Tapis Bactériens d'Os

Dans les ténèbres de la zone bathypélagique, à plusieurs milliers de mètres sous la surface, un crâne de baleine et une longue guirlande de vertèbres reposent à demi engloutis dans des sédiments réducteurs chargés de sulfures, où règnent une pression écrasante — plusieurs centaines d'atmosphères — et une obscurité absolue que rien ne perce naturellement. Les os, teintés d'ivoire crayeux et de gris cendré, disparaissent sous d'épais tapis bactériens d'un blanc laiteux, pellicules translucides qui prospèrent grâce à la chimiosynthèse, tirant leur énergie des composés soufrés libérés par la décomposition lipidique des os eux-mêmes — un processus que les écologistes marins appellent la phase sulfophile de la succession d'une chute de baleine.

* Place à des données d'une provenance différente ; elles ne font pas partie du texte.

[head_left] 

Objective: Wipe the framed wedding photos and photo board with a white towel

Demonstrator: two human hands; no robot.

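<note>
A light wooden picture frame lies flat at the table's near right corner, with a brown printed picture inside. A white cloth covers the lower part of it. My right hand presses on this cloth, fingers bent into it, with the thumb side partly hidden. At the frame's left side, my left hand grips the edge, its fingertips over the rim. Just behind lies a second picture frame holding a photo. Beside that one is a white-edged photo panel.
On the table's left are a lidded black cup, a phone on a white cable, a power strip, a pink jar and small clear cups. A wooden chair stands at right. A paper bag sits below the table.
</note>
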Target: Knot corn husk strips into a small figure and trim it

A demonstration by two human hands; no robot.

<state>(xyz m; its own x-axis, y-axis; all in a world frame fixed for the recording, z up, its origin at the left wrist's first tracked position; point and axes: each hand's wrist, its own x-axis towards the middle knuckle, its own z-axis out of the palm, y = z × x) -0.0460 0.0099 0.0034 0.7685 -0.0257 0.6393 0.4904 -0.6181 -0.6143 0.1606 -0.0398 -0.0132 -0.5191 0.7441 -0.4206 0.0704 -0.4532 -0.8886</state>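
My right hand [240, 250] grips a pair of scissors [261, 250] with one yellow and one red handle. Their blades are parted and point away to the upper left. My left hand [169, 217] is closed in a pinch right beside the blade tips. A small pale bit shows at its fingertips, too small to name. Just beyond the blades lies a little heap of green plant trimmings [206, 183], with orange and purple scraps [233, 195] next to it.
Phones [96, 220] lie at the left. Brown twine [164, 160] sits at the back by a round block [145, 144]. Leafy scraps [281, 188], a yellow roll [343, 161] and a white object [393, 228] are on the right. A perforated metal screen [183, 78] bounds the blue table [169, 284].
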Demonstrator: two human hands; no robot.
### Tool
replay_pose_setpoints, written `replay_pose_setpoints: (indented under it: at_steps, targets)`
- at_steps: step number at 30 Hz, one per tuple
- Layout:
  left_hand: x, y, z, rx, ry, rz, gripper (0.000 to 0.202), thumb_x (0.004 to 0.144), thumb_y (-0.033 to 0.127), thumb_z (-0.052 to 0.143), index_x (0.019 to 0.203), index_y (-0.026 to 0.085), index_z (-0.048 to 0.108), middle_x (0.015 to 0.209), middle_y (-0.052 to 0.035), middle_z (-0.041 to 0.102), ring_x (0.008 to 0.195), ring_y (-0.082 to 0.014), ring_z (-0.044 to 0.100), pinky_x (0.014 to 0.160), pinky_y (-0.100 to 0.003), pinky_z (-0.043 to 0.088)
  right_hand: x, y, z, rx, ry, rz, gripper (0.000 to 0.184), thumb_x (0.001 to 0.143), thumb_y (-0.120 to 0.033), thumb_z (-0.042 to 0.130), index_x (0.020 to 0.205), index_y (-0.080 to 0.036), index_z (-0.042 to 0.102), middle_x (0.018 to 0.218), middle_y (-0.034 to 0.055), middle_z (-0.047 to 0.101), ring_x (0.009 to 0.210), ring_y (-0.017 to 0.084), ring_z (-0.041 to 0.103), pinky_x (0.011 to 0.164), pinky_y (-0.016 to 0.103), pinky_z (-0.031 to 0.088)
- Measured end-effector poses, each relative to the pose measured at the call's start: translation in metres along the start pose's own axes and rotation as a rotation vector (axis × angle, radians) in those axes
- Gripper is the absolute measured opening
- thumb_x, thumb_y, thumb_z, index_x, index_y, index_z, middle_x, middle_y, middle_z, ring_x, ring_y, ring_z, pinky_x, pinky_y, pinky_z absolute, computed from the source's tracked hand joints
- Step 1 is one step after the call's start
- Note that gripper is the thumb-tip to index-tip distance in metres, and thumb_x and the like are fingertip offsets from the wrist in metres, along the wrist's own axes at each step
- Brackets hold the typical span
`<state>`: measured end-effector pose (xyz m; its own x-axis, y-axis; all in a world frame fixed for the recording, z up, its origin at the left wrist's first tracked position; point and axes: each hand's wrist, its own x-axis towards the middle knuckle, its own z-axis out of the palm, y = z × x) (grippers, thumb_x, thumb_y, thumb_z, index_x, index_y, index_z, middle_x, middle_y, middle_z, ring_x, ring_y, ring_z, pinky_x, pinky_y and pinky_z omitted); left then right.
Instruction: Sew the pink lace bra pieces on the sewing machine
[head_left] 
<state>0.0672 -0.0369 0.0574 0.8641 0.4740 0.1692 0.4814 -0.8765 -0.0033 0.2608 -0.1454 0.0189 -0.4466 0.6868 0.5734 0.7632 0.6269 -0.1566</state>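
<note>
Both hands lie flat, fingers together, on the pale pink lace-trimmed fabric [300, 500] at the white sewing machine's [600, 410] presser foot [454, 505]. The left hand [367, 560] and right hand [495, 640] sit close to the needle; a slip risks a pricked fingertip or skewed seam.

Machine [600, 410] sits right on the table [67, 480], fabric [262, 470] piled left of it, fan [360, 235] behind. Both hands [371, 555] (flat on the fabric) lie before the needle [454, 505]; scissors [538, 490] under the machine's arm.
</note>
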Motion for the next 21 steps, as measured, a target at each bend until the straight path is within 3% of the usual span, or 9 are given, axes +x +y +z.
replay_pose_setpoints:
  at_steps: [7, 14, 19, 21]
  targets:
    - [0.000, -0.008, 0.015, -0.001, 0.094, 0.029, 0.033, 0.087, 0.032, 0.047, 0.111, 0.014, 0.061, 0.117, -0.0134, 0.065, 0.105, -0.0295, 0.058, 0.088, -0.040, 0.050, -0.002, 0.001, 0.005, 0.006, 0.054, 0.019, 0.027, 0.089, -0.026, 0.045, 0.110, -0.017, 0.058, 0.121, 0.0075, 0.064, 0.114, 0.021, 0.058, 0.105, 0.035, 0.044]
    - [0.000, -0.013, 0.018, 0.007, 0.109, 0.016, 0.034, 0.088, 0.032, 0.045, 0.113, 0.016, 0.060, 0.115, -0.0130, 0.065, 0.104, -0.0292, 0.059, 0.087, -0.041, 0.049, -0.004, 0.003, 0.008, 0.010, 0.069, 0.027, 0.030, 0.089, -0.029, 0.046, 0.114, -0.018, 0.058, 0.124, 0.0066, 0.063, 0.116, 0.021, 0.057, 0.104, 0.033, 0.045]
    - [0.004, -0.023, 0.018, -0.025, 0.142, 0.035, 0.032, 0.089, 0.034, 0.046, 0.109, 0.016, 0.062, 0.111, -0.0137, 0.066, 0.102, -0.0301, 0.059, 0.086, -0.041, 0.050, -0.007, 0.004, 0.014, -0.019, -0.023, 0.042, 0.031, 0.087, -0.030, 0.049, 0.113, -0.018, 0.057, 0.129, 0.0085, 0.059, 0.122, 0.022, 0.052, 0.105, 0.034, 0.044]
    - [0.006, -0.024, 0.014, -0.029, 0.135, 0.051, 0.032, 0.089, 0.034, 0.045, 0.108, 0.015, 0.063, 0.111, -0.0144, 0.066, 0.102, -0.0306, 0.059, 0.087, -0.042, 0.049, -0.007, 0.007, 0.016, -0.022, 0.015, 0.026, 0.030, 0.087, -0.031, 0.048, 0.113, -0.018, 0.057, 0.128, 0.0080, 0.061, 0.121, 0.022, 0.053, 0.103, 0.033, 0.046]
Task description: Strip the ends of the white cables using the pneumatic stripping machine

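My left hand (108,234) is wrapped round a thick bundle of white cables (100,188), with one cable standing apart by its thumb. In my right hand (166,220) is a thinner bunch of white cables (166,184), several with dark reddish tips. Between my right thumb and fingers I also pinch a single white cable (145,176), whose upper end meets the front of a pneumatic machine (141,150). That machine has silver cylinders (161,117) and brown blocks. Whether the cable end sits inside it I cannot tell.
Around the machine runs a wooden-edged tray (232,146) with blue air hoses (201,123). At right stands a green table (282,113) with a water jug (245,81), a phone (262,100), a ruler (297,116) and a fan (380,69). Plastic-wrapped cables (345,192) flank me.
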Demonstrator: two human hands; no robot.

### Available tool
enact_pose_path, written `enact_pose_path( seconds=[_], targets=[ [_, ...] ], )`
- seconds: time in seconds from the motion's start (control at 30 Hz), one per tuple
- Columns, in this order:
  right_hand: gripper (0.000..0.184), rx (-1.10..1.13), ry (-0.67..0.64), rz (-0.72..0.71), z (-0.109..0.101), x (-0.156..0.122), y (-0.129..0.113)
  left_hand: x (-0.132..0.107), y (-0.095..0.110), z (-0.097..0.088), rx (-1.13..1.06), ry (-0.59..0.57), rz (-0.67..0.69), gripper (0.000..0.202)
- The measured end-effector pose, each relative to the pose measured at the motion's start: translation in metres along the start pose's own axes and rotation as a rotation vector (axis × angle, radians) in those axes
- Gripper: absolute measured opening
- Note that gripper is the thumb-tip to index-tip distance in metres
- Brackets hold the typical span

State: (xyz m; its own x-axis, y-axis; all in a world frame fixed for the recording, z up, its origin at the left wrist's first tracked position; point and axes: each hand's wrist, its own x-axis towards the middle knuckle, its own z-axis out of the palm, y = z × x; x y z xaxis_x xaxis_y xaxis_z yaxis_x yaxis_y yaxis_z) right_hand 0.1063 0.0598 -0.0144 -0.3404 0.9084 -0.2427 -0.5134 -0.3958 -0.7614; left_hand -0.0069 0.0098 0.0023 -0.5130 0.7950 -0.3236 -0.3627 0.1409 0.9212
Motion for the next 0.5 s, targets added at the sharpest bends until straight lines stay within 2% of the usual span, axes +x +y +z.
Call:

Entre les vertèbres, les plumets cramoisis des vers Osedax ondulent imperceptiblement dans l'eau glacée, leurs racines forant la matrice osseuse poreuse pour en extraire les dernières molécules organiques, tandis que de pâles myxines se coulent en spirales silencieuses à l'intérieur des cavités orbitales. De minuscules crevettes bioluminescentes broutent les films microbiens et tracent sur chaque arête osseuse de fugaces scintillements vert émeraude, seule lumière native de cet univers — autour d'elles, la neige marine dérive en particules infimes dans une eau noire et immobile qui, loin de toute présence, perpétue depuis des décennies l'extraordinaire île de vie que représente, pour le fond appauvri des grands fonds, la longue mort chimique d'une baleine.